Il dispiacere che emerge dall’accordo trovato oggi tra l’Unione Europea e l’italia è grande. Ovviamente questa è una tesi apertamente controcorrente, ma non è questo il punto. Non serve la monotonia dell’accordo a tutti i costi con gli altri per affermare il libero pensiero.

L’architettura in base alla quale sono stati concessi 750 miliardi di cui 390 a fondo perduto è sbagliata. Da qui il crollo dell’intero impianto.

Chi concede i fondi (sia in prestito come perduti) pensa a una crisi ben localizzata nel tempo a cui far fronte. E’ come se ci fosse stata una tragedia naturale che ha spezzato a metà la Nazione, quindi è necessario aiutarla per tornare a produrre; una sorta di guerra. In realtà la “tragedia” (pandemia da polmonite cinese) non riguarda un fatto che si apre e chiude. La pandemia è arrivata, ha ucciso 35mila persone e torna. Precisamente torna in autunno: solo fra qualche mese.

Quanto è accaduto in italia, alla luce di ciò che si osserva in Spagna, come nel resto del mondo, è stato un impatto moderato-modesto.

Nel mondo sono deceduti ad oggi 608.000 persone a fronte di 14.600.000 infettati con un tasso di mortalità del 4,16%.

Nel caso dovessimo valutare un ritorno dell’infezione polmonare, tale da coinvolgere tutta l’Europa, il quadro cambia.

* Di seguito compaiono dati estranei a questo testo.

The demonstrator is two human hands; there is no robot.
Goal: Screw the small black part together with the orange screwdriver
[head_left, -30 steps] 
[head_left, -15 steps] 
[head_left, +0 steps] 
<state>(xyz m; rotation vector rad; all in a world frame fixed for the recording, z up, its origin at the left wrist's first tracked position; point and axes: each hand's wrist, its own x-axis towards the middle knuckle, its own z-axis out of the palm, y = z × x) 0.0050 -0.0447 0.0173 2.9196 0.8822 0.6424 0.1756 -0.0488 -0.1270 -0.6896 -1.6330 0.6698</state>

Coloro che hanno regalato denaro non potranno sostenere le loro necessità più il regalo sottoscritto oggi. Chi ha ricevuto il regalo non sarà in grado di restituire la parte a debito. Da questo cortocircuito, prevedibile in autunno-inverno 2020/2021, l’intero struttura dell’accordo Ue-italia crolla.

Concludendo, è stato sottoscritto un accordo basandosi su regole vecchie. I ricchi che sostengono i poveri che hanno subito un “accidente”. Considerato che la pandemia ritorna, presto i ricchi vorranno giustamente usare le loro risorse riprendendosi quanto regalato, e i poveri collassano.

Ovviamente questa visione fosca è valida se il virus cinese dovesse tornare in azione come pare stia facendo.

Una cosa è certa: MAI SOTTOSCRIVERE UN PATTO CON REGOLE VECCHIE NON PIU’ ATTUALI.

Questa è la lezione che emerge dalla vicenda Ue-Italia di luglio 2020; un dispiacere.